Intel Sandy Bridge many-core secret sauce
One ring to rule them all
IDF During the coming-out party for Intel's Sandy Bridge microarchitecture at Chipzilla's developer shindig in San Francisco this week, two magic words were repeatedly invoked in tech session after tech session: "modular" and "scalable". Key to those Holy Grails of architectural flexibility is the architecture's ring interconnect.
"We have a very modular architecture," said senior principal engineer Opher Kahn at one session. "This ring architecture is laid out in such a way that we can easily add and remove cores as necessary. The graphics can also have different versions."
How many cores was Kahn talking about? At another session he referred to "some future implementation with 10 cores or 16 cores." And although all of the materials presented at the conference referenced a four-core Sandy Bridge implementation, Kahn also referred at one point to a "two core product."
The Sandy Bridge ring interconnect manages how the various and sundry parts of the processor communicate with one another: the compute cores with one shared "cache box" per core, the graphics subsystem, and finally the "system agent" — the chip area that includes such niceties as PCIe, direct media interface (DMI), integrated memory controller (IMC), display engine, and power management.

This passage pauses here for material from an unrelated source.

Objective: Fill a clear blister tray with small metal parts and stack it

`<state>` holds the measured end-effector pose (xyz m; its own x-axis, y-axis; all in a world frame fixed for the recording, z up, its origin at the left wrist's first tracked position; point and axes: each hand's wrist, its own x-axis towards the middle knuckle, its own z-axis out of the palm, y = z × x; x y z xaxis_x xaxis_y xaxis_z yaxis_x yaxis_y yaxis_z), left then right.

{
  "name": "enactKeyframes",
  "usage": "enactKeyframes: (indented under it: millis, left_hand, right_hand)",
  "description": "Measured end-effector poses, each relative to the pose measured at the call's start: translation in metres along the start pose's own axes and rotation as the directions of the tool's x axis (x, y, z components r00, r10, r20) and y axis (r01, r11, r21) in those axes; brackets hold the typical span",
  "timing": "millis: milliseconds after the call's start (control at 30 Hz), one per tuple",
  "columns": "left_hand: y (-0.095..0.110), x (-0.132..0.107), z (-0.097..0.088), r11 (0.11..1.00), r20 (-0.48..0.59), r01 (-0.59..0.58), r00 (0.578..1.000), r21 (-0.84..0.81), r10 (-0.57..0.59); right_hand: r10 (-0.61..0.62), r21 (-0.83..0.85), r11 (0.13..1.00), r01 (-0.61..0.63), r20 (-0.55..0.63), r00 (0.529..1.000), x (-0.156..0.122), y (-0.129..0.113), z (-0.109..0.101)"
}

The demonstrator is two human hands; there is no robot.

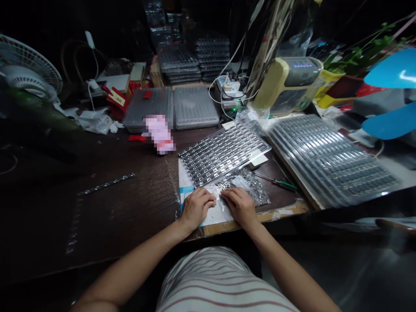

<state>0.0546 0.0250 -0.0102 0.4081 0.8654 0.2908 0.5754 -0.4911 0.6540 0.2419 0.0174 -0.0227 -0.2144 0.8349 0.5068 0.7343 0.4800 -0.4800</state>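
Observation:
My left hand (196,208) rests at the front of the table over a white sheet (211,217). Its fingers are bent and pinched together; whatever they hold is too small to make out. To its right, my right hand (241,204) has its fingertips closed at the mouth of a clear plastic bag (260,190) of small metal parts. Some loose metal pieces (223,185) lie just beyond those fingertips. Behind both hands is a clear tray (224,151) with rows of dark strips carrying shiny metal parts.
A green-handled screwdriver (284,185) lies right of the bag. Stacked filled trays (331,156) stand at the right. At the left are an empty clear tray (123,208) holding one strip (107,184), and a fan (29,69). Closed trays (195,106) and a yellowish machine (287,84) stand behind.

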Motion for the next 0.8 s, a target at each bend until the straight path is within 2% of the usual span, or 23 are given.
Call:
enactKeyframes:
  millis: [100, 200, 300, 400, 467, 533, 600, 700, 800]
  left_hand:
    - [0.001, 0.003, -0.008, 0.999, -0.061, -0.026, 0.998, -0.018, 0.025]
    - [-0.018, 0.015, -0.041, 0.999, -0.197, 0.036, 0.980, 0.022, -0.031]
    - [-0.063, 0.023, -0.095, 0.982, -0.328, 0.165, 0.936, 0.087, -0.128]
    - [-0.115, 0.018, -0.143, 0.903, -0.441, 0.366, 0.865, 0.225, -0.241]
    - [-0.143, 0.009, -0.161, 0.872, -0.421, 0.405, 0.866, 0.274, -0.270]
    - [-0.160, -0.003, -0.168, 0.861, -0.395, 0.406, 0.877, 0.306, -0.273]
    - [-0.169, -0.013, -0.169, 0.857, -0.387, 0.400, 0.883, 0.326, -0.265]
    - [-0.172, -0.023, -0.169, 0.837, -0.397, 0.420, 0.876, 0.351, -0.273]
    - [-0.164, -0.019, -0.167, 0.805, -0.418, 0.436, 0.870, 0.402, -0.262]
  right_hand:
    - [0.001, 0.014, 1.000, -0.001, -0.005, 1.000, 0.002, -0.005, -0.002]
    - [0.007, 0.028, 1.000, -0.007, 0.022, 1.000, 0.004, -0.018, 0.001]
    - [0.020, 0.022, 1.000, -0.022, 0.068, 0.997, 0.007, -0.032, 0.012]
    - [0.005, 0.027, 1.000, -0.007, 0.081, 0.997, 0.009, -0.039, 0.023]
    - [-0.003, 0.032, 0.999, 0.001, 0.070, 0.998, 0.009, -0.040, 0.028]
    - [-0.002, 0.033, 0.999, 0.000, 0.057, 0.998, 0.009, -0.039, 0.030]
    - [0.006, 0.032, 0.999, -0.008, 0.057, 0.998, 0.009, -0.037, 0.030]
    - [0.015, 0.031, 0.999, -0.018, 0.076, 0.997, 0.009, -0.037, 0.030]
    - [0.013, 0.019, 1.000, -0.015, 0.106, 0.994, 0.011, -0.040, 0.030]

Here, the ring interconnect is the loop that looks like a train track
"The cores talk to the ring directly, they don't talk to any other element," said Kahn. "The graphics talks to the ring, the ring talks to the cache box, and the cache box talks to the system agent. And in some cases they can talk to each other, but all communication is done over the ring."
The ring interconnect was needed due to a number of factors, not the least of which being the fact that Sandy Bridge crams so many different functions onto one piece of silicon.
"In the previous generation we really had a multi-chip package, with a separate CPU — a more traditional CPU that looked a little bit like Merom and Conroe family, the Nehalem — with cores and a last-level cache," Kahn said — in Intel's latest parlance, by the way, what previously was often referred to as an L3 cache is now known as a last-level cache, or LLC for short.
Connected to that CPU in the same package was a second chip with integrated graphics, memory control, PCIe, and more. For Sandy Bridge, "We basically dropped all that and integrated everything into one piece of silicon," he said.
The development of the ring interconnect started a relatively clean sheet of paper. "We really started from scratch," said Kahn. "Everything that connects the cores, connects to the system, memory controller — everything was redesigned for Sandy Bridge from scratch."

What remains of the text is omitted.